Politics › NDC       25.06.2014

NDC censures clash of security personnel at NPP headquarters

The National Democratic Congress (NDC) says a clash between security men on Monday at the New Patriotic Party (NPP) headquarters reflects the opposition party's bad record of transition management.

NDC General Secretary, Johnson Asiedu Nketia, told Joy News on Tuesday he is not surprised at the current internal wrangling raging in the NPP.

“You remember when the first coup d'état happened, when Osagyefo Dr Nkrumah was overthrown, they (NPP) painted every person in the CPP [Nkrumah's party] with the same brush. They chased everybody out. The next time they had an opportunity was after the 2000 elections, again that transition became acrimonious because of the way they painted everybody in the then NDC as a criminal”, he said.

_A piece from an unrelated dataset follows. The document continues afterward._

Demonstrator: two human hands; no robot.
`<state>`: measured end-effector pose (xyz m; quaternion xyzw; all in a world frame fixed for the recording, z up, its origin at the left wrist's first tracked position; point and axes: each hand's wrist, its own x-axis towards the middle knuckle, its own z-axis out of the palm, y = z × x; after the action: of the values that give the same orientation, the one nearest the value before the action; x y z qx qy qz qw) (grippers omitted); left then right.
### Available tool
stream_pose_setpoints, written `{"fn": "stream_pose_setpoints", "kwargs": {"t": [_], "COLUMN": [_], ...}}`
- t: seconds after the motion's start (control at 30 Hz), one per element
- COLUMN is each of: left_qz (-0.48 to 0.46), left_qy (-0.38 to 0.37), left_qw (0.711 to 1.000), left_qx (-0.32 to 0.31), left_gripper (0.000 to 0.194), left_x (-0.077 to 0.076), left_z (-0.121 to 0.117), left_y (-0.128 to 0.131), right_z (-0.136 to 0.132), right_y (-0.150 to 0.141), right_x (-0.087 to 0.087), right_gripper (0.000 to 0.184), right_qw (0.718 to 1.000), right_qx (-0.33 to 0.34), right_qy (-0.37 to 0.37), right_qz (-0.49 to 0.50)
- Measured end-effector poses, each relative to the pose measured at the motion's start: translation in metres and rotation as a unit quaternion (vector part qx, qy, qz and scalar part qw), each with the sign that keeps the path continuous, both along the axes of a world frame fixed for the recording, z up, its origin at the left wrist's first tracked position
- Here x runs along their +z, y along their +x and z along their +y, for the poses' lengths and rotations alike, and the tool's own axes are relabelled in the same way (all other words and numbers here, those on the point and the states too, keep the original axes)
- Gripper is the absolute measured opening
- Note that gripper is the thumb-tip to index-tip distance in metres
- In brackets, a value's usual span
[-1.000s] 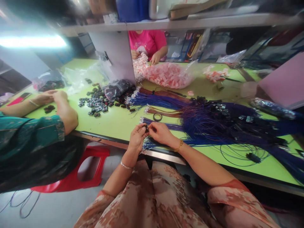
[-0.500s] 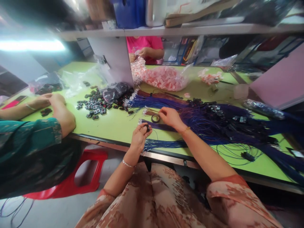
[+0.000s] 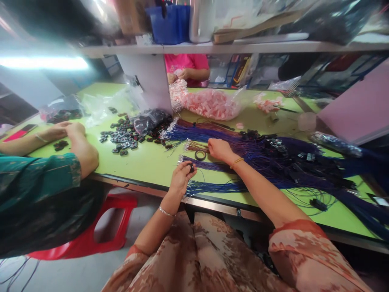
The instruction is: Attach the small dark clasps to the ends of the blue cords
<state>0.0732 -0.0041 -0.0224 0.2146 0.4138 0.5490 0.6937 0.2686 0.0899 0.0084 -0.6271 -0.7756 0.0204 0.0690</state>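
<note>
Between the thumb and fingers of my left hand (image 3: 181, 178) is a small black connector housing (image 3: 191, 167), held just above the table's front edge. My right hand (image 3: 221, 150) is closed over a bundle of brown wires (image 3: 194, 146), whose bare metal tips point left. Its fingertips are partly hidden, so how many wires they pinch cannot be seen. A dark ring, like a roll of tape (image 3: 200, 155), lies left of my right hand. Purple wires (image 3: 206, 164) lie just below the ring, and blue wires (image 3: 212, 187) run along the front edge.
Loose black housings (image 3: 126, 138) are spread at the left, beside a co-worker's hands (image 3: 73, 129). Behind the wires lies a bag of pink connectors (image 3: 209, 104). Another person in pink (image 3: 190, 67) sits across. A shelf (image 3: 243, 48) hangs over the table; a red stool (image 3: 115, 227) stands below.
My right hand has moved slightly right along the brown wires, its fingers more closed. My left hand still holds the black housing. The view has shifted slightly.
</note>
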Motion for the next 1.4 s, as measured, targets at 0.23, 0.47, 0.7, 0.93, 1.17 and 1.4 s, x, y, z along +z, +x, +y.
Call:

According to him, the opposition NPP has turned against each other with the same characteristic poor approach to change with regards to a decision to change its security detail.

Addressing a press conference in Accra earlier on Tuesday, the General Secretary of the NDC, Mr Asiedu Nketia, said Ghana was globally acclaimed as a beacon of multiparty democracy, hence the goings on within the NPP cast a slur on the country's democratic credentials.

He, therefore, called on the new executive of the NPP to protect the interest of the security personnel, whose appointment the party wanted to terminate by giving them enough notice.

He explained that a political party was not an ordinary organisation, since most of the workers were party members doing voluntary services and any action taken to dispense with their service ought to be handled with caution to avoid staining Ghana's democratic credentials.

He  said as a chairman of the  Caucus of General Secretaries of Political Parties in the country, he was also obliged to condemn the action by some of the new executive as a wrongful move, since it was not wrong for workers of a political party to show allegiance to incumbents when it came to internal elections.

There has been festering animosity within New Patriotic Party over the past weeks between the party's leadership and national officers prompting a meeting scheduled Wednesday June 25, 2014 in a bid to quell tempers and restore unity.

The highpoint of the antipathy within the party was Monday's scuffle between two security companies, Magnum Security and Invisible Forces.

Reports suggest unknown group of young men from Magnum Security tried to take over control of the security functions at the NPP head office from Invisible Forces, the regular security detail.

Asiedu-Nketia therefore called on NPP to not allow what happened to recur since, “that behaviour is not democratic and does not conform to the norms and labour rules".

“I rather chose to focus on building a  united party by bringing  on board the factional heads and their supporters to work with the new executive of our party,'' he advised the opposition party leadership.